Mean total task time and mean total active HCP time were derived variables: For each observation, task time and active HCP time for each pre-defined task were summed to yield total process time. For each time variable, ‘goodness-of-fit’ tests were performed using all data from a country to determine the best fitted distribution: gamma, normal, lognormal, or Weibull distribution. Across all countries, gamma distribution was the preferred distribution and was used to calculate mean total time and corresponding 95% CIs for each site. Given the small sample sizes for each site, median values are presented within Supplementary Figs. S1–S6.

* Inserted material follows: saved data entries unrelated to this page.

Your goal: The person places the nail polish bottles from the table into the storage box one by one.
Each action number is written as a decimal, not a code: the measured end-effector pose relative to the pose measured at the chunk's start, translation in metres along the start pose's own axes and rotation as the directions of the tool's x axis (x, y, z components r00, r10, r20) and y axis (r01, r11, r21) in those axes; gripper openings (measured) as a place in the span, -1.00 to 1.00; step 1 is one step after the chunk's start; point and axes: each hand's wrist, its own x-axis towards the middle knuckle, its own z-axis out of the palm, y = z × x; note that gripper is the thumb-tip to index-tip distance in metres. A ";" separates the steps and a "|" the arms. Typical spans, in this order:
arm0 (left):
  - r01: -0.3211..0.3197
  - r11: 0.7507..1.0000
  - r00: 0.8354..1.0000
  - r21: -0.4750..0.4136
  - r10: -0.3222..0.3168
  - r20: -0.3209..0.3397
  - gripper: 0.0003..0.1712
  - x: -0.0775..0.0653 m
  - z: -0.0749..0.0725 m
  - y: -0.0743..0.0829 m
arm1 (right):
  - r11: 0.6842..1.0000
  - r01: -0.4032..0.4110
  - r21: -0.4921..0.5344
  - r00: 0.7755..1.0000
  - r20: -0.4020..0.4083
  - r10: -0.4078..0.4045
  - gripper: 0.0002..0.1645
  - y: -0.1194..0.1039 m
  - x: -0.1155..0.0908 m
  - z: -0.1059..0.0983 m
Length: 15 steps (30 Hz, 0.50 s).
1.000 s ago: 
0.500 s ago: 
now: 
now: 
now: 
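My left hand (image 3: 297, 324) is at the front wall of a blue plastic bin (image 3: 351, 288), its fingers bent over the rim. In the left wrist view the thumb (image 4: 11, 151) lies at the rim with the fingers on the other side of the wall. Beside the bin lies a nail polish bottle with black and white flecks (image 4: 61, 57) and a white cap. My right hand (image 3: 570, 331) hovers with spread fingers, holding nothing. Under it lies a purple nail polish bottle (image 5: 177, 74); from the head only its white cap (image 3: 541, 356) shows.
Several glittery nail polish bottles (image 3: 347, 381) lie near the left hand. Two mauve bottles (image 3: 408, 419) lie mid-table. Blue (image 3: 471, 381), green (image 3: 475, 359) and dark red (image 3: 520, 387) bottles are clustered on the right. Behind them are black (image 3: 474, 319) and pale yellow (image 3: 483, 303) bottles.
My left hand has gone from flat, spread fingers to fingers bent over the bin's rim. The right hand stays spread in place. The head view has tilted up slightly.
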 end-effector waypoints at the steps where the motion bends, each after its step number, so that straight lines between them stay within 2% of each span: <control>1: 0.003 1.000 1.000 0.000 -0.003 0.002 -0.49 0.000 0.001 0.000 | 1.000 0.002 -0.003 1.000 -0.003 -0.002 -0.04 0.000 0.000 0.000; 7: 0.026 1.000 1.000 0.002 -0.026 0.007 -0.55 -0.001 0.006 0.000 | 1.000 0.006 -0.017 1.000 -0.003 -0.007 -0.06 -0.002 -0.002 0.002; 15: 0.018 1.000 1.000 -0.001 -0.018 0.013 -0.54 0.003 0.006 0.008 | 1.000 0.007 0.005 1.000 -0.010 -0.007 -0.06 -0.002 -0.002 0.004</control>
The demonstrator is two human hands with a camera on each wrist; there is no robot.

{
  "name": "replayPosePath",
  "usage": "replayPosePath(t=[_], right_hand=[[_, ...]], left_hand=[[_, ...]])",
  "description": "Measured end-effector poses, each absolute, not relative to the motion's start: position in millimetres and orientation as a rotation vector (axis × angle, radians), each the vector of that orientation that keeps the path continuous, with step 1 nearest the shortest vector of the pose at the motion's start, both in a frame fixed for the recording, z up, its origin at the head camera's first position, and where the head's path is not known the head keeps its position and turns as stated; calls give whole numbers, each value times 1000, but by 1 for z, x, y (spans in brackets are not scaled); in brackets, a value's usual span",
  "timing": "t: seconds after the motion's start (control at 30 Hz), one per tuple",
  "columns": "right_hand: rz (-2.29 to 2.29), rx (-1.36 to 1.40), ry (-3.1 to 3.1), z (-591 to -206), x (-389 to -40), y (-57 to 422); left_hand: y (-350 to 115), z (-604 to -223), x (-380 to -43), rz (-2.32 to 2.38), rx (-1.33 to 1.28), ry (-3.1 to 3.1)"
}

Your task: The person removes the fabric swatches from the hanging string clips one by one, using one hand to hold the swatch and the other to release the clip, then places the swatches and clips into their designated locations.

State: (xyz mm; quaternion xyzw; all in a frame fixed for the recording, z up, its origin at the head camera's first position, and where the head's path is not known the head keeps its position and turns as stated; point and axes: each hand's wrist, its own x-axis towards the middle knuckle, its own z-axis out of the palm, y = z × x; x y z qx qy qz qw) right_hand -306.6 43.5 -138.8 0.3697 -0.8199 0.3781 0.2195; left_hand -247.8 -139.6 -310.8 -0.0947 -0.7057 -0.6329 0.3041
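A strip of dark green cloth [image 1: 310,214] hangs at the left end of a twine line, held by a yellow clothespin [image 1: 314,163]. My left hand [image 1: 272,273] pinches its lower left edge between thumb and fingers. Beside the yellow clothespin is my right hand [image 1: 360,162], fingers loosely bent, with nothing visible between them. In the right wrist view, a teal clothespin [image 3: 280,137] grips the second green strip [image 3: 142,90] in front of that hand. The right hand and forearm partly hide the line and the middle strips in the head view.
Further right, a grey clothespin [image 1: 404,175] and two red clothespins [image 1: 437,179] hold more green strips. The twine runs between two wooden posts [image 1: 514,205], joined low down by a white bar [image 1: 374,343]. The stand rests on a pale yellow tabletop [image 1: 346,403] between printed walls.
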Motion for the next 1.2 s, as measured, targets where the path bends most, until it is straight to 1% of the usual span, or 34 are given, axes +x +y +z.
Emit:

A random intercept model with site as a random effect was used to analyse all time outcomes for each observation group within and across countries. The model assumed a normal distribution for the random effect as well as the random error. Mean total time and corresponding 95% CIs are reported by country and pooled across countries. Because of possible site-clustering effects, median values were not calculated. As part of the exploratory analyses, the difference in time by route of administration was tested. Observation group was included as a fixed effect within the random intercept model, and descriptive p values were calculated.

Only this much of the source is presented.